Problem statement => Whenever a line in the material below includes "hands", copy that line.

*** Block opens ***

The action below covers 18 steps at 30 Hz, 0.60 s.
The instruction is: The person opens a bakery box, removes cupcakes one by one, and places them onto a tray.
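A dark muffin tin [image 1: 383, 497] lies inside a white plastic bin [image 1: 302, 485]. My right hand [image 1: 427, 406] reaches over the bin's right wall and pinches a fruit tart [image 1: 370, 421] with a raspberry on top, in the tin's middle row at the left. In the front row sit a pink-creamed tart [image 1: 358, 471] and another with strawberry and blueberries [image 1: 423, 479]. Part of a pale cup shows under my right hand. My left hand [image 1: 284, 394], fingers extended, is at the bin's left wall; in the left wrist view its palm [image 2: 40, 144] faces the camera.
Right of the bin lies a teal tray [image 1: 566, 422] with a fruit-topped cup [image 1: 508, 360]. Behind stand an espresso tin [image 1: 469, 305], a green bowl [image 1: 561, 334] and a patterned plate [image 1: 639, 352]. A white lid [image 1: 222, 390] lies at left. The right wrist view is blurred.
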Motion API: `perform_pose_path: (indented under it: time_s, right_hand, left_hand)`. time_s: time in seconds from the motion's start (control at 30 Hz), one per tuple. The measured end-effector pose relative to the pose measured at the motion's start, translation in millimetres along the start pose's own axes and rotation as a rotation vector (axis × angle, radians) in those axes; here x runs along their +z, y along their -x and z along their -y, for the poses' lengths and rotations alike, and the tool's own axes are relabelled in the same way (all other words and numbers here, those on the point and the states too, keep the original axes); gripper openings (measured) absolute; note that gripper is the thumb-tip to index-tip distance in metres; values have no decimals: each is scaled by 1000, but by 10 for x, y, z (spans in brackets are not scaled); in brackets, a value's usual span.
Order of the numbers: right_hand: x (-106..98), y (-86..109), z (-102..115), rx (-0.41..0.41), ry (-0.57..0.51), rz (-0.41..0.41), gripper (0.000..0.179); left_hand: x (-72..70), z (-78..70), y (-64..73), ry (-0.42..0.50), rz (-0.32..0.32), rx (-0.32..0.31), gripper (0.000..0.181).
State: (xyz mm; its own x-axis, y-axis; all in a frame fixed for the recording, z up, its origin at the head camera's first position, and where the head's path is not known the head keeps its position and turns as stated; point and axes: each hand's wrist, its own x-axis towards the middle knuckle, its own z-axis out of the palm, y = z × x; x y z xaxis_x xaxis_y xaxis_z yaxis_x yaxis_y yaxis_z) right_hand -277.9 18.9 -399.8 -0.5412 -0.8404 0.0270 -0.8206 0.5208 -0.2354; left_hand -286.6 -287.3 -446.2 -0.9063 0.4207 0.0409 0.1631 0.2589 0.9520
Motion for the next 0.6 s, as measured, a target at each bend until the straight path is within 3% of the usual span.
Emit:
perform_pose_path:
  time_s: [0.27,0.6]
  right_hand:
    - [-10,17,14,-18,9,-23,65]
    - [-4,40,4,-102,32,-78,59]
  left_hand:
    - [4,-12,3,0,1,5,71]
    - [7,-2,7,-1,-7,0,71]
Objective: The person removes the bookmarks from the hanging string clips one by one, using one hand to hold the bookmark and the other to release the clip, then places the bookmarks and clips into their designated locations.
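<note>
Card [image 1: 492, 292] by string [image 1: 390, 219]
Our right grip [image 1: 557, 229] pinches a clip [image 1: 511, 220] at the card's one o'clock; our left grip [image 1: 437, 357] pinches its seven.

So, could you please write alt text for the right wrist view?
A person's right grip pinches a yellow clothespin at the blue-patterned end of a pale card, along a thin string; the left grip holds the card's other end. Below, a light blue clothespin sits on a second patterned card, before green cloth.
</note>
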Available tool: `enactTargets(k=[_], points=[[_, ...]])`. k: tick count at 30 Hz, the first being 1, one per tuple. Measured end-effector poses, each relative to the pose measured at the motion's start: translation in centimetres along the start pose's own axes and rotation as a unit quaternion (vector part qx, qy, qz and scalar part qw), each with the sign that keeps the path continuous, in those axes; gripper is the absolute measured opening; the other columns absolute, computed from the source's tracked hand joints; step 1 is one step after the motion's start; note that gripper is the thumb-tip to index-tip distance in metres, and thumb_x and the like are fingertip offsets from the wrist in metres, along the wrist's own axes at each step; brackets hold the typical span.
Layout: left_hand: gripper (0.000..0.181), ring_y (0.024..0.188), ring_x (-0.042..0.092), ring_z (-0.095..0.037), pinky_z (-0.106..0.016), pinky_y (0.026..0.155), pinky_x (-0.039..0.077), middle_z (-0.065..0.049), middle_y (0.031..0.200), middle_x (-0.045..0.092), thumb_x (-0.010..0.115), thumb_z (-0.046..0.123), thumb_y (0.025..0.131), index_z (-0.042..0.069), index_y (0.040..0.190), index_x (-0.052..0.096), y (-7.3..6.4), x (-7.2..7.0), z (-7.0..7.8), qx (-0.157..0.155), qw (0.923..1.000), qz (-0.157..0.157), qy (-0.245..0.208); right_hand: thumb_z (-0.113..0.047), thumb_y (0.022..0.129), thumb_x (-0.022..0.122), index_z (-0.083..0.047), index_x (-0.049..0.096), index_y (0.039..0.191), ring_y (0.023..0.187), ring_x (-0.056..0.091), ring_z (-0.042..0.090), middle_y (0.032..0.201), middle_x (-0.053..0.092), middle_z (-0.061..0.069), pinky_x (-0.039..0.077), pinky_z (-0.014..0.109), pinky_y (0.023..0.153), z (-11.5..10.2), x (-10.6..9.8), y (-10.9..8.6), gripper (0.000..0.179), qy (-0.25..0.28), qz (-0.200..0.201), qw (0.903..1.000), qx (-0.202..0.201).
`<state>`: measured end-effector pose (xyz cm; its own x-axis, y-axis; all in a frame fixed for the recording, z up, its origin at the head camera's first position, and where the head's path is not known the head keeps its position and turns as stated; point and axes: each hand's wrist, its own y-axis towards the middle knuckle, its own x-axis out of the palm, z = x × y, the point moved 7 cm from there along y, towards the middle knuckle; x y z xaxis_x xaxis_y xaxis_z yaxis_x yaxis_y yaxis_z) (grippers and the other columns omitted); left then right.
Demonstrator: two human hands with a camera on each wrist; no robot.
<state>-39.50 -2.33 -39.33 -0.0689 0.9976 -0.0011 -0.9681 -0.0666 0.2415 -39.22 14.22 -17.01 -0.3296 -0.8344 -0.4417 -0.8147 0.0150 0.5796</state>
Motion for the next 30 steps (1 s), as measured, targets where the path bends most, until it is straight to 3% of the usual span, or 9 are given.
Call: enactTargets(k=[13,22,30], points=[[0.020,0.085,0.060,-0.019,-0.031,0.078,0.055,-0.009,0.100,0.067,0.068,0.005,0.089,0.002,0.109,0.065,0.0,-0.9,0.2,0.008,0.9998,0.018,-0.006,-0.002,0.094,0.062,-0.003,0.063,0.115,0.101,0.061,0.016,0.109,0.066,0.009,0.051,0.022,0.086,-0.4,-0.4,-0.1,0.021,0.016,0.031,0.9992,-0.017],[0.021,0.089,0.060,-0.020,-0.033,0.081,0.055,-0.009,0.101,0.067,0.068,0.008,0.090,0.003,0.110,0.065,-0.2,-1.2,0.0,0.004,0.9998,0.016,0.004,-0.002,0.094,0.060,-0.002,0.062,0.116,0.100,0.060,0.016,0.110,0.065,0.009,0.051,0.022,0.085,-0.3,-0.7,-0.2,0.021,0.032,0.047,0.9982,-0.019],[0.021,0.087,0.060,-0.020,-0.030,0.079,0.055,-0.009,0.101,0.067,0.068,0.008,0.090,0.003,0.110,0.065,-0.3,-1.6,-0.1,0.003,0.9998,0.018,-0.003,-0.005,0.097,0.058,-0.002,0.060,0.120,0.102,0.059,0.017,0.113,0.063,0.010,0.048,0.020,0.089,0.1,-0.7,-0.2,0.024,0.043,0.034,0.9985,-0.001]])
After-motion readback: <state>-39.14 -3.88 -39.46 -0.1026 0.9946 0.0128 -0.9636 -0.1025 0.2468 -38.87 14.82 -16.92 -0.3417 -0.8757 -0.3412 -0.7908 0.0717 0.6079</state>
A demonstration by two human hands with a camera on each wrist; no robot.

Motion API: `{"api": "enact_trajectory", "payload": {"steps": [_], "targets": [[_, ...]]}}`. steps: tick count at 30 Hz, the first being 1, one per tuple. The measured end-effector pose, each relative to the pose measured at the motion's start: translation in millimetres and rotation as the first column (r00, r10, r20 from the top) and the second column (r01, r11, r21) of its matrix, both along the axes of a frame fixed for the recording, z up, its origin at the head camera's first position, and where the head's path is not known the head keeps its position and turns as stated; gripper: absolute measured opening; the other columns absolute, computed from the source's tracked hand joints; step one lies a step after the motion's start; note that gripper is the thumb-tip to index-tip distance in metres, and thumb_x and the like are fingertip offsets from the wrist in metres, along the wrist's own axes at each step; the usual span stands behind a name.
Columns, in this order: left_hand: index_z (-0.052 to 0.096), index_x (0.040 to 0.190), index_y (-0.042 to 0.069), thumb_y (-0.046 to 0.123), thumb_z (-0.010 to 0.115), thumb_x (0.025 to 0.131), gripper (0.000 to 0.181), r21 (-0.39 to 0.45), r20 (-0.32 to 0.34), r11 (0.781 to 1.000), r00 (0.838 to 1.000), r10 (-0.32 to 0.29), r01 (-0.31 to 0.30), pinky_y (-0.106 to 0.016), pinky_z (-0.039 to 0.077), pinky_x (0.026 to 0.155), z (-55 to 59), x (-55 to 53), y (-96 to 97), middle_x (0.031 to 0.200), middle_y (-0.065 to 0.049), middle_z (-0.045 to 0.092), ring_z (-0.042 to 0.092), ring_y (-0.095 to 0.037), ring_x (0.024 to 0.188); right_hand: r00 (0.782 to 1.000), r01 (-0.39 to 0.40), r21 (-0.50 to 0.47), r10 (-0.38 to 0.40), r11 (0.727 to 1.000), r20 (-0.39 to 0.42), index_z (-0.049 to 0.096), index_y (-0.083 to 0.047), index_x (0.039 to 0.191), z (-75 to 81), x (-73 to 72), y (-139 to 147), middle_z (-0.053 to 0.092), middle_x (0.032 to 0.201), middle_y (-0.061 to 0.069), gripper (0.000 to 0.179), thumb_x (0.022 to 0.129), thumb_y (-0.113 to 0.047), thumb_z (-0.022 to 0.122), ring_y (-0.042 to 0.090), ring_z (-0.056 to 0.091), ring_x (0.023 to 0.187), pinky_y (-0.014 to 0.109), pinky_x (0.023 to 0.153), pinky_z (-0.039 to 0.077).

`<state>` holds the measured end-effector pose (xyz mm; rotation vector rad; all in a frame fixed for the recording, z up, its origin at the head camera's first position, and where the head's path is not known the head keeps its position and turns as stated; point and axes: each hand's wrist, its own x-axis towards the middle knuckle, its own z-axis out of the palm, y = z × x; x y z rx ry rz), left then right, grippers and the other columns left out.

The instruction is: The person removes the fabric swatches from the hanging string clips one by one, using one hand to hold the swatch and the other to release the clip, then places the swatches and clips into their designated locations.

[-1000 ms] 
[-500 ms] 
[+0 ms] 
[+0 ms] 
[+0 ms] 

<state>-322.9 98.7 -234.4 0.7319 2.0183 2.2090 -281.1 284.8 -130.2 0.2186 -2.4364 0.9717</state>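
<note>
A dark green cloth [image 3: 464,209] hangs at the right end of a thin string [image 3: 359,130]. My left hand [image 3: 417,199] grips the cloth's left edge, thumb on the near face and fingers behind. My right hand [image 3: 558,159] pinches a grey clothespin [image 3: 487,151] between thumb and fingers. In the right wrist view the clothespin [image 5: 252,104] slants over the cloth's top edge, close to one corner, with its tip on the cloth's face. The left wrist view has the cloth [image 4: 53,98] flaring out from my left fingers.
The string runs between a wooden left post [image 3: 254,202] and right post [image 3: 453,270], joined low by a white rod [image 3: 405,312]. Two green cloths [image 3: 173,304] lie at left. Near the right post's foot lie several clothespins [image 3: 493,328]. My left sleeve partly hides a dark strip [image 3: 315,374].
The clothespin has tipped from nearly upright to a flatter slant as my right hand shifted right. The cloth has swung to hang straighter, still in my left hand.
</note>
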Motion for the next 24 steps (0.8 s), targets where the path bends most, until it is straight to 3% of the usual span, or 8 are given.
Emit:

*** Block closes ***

Answer area =>
Demonstrator: two human hands with a camera on each wrist; no robot.
A demonstration by two human hands with a camera on each wrist; no robot.

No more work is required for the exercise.